Best off van Duitse technomeester!
Techno anno 2001 is emotieloos, levenloos en saai. Niet meer zo vernieuwend, progressief en futuristisch als begin jaren negentig het geval was. Keer op keer verschijnen er producties op de markt die als het ware al verschenen zijn. Platen en albums met dezelfde kickdrums en hi-hats zoals we die elders hoorden. Helaas, zo constateerden ook technovirtuozen als Adam Beyer, Monika Kruse en Steve Rachmad, sterft technomuziek langzaam af. (Heb deze uitspraken overigens op tape) Toch zien we op evenementen als Awakenings, M@W en Sound Architecture andere dingen. Mensen die zich als vanouds helemaal de schompes dansen op monotone bliepjes en dito bassen. Vooral de donkere kelders zijn in trek en nog steeds vieren simpele lasers en felle stroboscopen in combinatie van stevige basgeluiden hoogtij!
De jonge Duitser Johannes Heil is een van de weinige producers, waaraan je je laatste klampje hoop mag vestigen. Hij heeft niet alleen een 303, 404 en een samplemachine in huis, maar beschikt over enorm veel creativiteit in zijn brein. Alles wat Johannes aangrijpt, waar hij ongekend veel gevoelens aan overhoudt, vertaalt hij in muziek. Pas drieentwintig jaar en toch al drie albums, vele producties en een verzamelaar op zak, er zijn maar weinig producers die dat kunnen. Denk niet dat Heil een levende lopende band in een muziekfabriek is, want dan ben je abuis. De Duitser maakt gewoon veel mee, hetgeen altijd een plekje krijgt in de studio. Met name het album 'Illuminate the Planet' is een pracht van een plaat vanaf.

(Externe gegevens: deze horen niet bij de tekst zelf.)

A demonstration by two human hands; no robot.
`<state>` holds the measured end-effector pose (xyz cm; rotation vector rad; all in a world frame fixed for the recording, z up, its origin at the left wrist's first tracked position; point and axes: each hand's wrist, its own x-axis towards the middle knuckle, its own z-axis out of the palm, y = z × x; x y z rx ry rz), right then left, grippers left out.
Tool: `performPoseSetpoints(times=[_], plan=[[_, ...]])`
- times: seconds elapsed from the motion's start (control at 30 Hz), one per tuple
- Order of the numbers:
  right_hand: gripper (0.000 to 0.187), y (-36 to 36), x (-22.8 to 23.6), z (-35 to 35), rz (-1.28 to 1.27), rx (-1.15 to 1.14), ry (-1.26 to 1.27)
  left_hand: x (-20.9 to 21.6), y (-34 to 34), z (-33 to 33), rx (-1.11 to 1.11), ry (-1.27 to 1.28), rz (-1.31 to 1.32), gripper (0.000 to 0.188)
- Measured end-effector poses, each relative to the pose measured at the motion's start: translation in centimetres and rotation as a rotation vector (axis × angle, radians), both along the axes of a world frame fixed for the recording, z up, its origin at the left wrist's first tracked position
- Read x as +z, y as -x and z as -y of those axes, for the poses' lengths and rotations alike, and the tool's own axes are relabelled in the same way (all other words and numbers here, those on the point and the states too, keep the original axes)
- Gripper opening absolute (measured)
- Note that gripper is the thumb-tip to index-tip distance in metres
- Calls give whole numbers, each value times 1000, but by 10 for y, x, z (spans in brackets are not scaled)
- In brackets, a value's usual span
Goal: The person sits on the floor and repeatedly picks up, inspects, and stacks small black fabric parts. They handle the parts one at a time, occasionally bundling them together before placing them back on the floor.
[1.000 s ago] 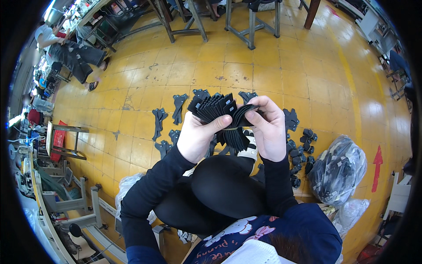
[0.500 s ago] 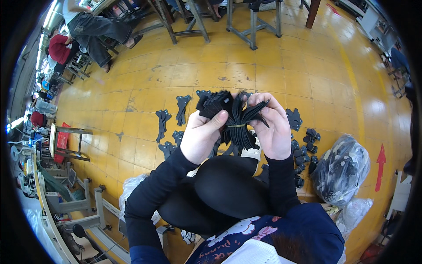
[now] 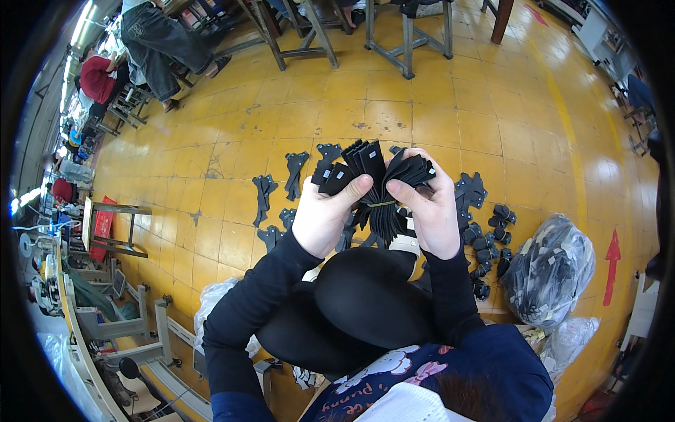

'Music is the Messiah' laat Johannes op het hoesje van deze 'the best off' weten. We geloven hem meteen, want zodra het eerste nummer geleidelijk de macht van je ziel overneemt, wordt duidelijk dat niet alleen bijbelse figuren dit kunnen realiseren. Mooie diepe baslijnen en prachtige sissende strings smelten samen op het elf-minuten-durende orgasme dat 'Calling' heet. Dromerige melodieen worden ingezet, de percussie is nadrukkelijker dan ooit aanwezig en de beats overdonderen je versterker. De titeltrack, dat zoiets als feesten betekent, ligt in het verlengde van zijn voorganger. Stevige baslijnen en weelderig percussiewerk voeren de boventoon, evenals op de overige elf fragmenten uit de vruchtbare carriere van Johannes Heil. De ene track wat dansbaarder dan de ander, maar allen doordrenkt van pure emotie. Deze sound komt niet uit Detroit. Dit is geen locomotievengeknal uit Zweden, of recht-toe-recht-aan-techno uit Duitsland. Nee, het betreft een verzameld meesterwerkje van een producer die zijn visie op de wereld, op een imponerende wijze uit de boxen laat denderen.